その一方で、起床時間(6時39分)が平均的に遅めであることや平日と休日の睡眠時間の差が大きく、平日と比較して2時間以上長いその結果から、量(睡眠時間)は確保しているものの、週末の寝だめに依存するといった不安定な睡眠リズムを抱えていることも明らかになりました。
続けて、「疲労感と睡眠の質との関係性」を調べたところ、直近1カ月に「疲労を感じている」人は全体の80.0%となり、睡眠の質が「非常によい」(57.4%)、「よい」(73.1%)と回答した層では疲労感が低く、「悪い」(88.2%)、「非常に悪い」(92.4%)となるにつれて疲労を感じる割合が大きく上昇することが確認されました。
また、「疲労への対処法」としては、「睡眠をとる」(44.3%)、「湯船に浸かる」(30.8%)、「甘いもの・スナックなどをつまむ」(25.8%)が上位となり、多くの人が疲労回復の第一手段として睡眠を選んでいることが示唆されました。
次に、「日中のパフォーマンスに影響を与える要因」を尋ねたところ、「心の安定」(21.3%)が最多となった一方、睡眠に関する要因である「睡眠の質」(16.3%)、「睡眠の量」(9.2%)、「睡眠の規則性」(5.1%)を合算すると30.6%となり、単一の生活領域としては最も大きな割合となりました。
また、睡眠時間の規則性とパフォーマンス指標(身体・心・脳)を比較したところ、規則的な群は不規則な群に比べて、身体・心・脳のスコアがいずれも高いことが示されました。
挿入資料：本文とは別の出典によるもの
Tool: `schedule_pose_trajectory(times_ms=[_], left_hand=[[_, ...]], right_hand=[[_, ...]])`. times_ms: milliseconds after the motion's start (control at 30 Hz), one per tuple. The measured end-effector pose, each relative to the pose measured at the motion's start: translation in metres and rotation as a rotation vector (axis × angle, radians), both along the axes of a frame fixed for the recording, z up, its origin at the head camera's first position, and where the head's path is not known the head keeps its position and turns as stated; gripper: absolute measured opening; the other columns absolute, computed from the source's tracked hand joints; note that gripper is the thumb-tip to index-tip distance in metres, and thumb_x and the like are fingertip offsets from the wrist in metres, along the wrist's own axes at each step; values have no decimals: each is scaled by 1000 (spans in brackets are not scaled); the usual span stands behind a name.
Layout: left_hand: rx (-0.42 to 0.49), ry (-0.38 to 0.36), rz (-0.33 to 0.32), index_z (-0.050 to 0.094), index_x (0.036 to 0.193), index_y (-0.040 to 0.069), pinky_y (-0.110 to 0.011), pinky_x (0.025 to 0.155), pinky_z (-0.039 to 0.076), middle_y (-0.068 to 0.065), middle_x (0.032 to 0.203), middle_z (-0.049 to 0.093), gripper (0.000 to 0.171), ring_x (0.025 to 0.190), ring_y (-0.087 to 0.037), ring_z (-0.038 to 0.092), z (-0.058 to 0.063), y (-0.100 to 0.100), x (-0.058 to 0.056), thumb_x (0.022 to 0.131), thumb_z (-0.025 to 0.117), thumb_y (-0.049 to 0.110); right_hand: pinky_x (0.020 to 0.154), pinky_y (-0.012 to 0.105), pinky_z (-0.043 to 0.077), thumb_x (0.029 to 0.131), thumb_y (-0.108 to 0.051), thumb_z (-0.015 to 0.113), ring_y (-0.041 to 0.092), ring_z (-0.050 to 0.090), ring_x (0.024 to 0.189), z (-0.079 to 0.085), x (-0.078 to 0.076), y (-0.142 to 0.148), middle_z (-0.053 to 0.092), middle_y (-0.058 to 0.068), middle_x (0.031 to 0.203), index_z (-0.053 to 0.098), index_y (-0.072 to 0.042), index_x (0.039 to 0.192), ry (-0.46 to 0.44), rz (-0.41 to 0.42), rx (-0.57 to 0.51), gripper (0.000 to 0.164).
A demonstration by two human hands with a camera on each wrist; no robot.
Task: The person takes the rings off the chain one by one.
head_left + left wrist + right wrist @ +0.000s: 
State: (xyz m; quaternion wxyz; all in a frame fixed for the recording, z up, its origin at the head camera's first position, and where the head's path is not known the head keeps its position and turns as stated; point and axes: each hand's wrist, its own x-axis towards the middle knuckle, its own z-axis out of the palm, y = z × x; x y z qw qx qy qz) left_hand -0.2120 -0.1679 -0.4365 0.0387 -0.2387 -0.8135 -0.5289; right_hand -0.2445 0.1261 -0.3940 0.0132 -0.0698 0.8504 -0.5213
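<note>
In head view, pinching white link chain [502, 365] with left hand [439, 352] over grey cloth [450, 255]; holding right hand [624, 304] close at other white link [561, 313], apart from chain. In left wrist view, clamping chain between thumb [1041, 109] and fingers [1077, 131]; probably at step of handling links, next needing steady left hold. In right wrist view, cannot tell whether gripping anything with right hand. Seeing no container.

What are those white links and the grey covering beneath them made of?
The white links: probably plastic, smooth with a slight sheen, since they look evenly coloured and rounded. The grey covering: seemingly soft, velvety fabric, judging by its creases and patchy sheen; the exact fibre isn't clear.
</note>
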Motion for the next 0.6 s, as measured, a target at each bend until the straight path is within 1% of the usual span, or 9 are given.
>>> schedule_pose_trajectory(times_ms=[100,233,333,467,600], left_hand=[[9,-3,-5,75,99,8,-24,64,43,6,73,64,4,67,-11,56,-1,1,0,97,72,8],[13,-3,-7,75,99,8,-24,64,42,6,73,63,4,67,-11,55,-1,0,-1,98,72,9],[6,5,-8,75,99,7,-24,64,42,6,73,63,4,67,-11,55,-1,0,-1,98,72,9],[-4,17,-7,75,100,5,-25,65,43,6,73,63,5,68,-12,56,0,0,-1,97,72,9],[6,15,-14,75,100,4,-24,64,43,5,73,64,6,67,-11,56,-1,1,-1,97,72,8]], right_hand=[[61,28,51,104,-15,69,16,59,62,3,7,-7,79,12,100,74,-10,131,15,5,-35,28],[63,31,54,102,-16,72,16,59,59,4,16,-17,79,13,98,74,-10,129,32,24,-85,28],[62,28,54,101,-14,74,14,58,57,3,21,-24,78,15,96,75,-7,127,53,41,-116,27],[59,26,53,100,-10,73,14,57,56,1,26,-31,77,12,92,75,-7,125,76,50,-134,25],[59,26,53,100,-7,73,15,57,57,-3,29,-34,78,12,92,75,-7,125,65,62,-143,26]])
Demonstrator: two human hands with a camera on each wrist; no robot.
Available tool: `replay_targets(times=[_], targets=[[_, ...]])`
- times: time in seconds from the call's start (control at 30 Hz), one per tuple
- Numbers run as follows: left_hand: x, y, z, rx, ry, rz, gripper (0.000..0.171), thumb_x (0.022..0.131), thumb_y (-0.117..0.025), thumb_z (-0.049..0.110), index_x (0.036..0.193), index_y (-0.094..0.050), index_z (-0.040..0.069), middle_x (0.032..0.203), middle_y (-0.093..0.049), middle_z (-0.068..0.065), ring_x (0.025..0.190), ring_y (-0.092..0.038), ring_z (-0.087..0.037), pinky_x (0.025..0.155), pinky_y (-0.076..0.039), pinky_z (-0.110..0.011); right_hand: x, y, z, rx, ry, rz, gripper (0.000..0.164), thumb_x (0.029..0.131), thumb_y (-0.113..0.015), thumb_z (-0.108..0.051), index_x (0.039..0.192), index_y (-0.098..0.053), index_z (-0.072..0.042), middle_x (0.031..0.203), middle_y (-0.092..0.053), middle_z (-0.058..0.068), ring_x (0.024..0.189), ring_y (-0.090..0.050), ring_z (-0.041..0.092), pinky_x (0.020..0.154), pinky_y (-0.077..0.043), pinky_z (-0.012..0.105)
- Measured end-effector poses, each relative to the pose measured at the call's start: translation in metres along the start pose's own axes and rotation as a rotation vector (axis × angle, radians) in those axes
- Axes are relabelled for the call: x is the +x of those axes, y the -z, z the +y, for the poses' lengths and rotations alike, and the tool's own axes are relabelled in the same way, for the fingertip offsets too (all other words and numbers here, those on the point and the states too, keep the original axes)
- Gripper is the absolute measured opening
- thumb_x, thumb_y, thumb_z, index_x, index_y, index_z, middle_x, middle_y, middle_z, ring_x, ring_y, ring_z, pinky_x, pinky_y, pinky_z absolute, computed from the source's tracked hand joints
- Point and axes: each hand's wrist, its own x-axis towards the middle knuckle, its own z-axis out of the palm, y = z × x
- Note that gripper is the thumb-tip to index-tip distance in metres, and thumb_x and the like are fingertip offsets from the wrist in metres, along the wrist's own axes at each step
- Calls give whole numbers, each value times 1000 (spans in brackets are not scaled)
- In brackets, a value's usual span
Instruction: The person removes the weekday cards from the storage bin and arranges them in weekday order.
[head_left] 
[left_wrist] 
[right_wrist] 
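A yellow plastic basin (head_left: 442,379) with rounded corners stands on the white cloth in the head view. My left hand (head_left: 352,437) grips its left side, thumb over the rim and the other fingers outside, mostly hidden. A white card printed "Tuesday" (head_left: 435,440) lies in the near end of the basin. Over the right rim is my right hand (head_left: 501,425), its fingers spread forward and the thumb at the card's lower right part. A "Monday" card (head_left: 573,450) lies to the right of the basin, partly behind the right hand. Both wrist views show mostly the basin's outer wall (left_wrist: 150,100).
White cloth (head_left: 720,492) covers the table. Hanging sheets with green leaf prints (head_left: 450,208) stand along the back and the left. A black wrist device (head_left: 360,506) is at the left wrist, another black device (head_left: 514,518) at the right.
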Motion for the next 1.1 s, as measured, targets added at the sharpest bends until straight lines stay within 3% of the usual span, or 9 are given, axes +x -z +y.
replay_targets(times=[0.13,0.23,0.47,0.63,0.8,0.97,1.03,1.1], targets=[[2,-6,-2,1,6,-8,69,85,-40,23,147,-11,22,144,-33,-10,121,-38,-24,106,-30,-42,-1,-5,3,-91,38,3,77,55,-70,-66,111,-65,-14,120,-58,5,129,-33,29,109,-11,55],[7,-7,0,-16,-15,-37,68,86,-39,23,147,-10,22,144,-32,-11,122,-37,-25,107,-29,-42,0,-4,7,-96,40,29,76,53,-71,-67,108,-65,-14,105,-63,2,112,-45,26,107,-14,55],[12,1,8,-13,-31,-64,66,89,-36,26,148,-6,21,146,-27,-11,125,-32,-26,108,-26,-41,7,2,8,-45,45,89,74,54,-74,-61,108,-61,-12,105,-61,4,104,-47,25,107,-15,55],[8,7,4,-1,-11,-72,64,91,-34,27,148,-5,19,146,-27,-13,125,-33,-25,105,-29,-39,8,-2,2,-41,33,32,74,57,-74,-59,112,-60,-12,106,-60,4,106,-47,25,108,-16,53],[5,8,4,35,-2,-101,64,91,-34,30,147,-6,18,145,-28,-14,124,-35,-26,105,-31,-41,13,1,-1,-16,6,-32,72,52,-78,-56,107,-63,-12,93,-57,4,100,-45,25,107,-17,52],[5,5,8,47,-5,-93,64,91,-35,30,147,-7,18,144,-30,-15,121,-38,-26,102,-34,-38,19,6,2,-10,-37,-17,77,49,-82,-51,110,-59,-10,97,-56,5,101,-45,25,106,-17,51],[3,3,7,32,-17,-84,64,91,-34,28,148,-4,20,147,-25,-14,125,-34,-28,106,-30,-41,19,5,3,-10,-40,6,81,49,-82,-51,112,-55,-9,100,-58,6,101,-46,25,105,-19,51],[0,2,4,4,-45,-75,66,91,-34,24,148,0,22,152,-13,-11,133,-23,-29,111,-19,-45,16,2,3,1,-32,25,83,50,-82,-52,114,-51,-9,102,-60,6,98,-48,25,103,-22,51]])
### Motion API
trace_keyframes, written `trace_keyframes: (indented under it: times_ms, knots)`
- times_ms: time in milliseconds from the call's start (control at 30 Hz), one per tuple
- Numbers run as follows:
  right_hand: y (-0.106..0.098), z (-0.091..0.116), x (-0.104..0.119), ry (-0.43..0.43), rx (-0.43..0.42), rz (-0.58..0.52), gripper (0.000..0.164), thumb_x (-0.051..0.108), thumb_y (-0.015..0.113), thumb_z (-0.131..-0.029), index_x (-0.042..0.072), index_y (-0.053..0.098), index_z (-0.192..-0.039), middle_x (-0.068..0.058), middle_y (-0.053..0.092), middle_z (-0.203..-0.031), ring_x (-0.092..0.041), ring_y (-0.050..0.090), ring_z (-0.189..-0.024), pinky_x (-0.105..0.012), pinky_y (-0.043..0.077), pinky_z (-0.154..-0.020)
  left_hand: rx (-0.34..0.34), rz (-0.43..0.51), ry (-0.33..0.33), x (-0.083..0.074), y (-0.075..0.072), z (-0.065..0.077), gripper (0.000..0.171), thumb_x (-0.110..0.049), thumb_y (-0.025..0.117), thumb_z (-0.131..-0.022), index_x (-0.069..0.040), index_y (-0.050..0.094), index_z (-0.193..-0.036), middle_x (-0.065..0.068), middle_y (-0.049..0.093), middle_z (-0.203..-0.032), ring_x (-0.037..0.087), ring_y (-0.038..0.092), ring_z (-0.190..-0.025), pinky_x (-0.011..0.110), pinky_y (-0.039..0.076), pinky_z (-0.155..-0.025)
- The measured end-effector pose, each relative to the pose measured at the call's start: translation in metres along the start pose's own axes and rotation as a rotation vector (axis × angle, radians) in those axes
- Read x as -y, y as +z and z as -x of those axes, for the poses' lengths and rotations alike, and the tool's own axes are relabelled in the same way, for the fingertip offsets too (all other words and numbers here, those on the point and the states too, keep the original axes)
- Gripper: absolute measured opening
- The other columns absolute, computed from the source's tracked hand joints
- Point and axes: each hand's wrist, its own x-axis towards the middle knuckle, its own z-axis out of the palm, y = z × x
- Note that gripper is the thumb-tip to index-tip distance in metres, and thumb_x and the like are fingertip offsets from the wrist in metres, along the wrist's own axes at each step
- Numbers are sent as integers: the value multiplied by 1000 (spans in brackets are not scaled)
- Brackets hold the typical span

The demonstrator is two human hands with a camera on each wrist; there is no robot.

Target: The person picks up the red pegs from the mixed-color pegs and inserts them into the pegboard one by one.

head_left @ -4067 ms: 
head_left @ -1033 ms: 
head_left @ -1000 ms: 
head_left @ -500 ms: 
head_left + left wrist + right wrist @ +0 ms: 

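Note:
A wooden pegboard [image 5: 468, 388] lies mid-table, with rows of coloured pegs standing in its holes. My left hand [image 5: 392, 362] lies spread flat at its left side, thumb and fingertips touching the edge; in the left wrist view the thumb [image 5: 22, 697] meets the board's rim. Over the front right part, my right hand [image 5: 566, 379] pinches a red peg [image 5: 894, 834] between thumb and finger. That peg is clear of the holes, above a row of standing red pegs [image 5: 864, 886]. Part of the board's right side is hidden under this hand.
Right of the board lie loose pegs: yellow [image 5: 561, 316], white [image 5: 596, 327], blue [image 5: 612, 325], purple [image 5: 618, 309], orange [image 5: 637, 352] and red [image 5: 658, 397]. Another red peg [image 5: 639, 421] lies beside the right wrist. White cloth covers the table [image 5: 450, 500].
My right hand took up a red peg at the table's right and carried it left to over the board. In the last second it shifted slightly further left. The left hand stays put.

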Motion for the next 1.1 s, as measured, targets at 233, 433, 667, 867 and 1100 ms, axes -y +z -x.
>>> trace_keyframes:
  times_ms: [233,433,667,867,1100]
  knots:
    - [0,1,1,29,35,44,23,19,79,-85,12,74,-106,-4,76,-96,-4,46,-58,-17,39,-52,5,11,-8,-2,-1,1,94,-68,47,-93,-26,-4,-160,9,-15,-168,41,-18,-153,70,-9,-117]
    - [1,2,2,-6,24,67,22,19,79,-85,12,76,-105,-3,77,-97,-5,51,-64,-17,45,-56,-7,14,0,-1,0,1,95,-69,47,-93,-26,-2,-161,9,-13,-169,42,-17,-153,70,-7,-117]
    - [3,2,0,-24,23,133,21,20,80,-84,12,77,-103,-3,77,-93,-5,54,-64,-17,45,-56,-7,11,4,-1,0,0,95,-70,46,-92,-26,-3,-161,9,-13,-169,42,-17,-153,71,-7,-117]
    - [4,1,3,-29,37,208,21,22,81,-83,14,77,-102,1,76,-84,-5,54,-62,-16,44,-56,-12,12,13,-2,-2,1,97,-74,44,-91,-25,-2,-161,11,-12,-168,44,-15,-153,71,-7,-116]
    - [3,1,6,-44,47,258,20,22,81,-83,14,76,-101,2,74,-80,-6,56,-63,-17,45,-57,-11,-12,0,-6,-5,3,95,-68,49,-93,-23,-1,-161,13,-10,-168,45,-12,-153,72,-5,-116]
さらに、睡眠時間別に比較したところ「7~8時間」の睡眠を「規則的」に確保している層が、身体・心・脳すべての項目において最も高いスコア(身体74.5%、心72.1%、脳72.6%)を示し、睡眠が不規則な層や、規則的であっても睡眠時間が極端に短い/極端に長い層では、パフォーマンスが低い傾向が見られたことから、単に長く眠るだけでは不十分であり、「適切な睡眠時間」と「規則正しい睡眠リズム」の両立が、日中のパフォーマンス最大化に不可欠であることが示唆されました。
最後に、「良い睡眠が取れた日の翌日の変化」について男女別に分析を行ったところ、男女ともに「朝の目覚めが良い」(男性43.8%、女性53.0%)が最も多く、次いで「身体の調子が良い」(同21.1%、25.4%)、「眠気を感じる回数が減る」(同20.7%、21.9%)などが上位に挙がり、良い睡眠がもたらす主要な効果は性別を問わず共通して現れ、日中の覚醒状態、身体コンディション、認知パフォーマンス、心理状態の改善に幅広く寄与していることが示唆されました。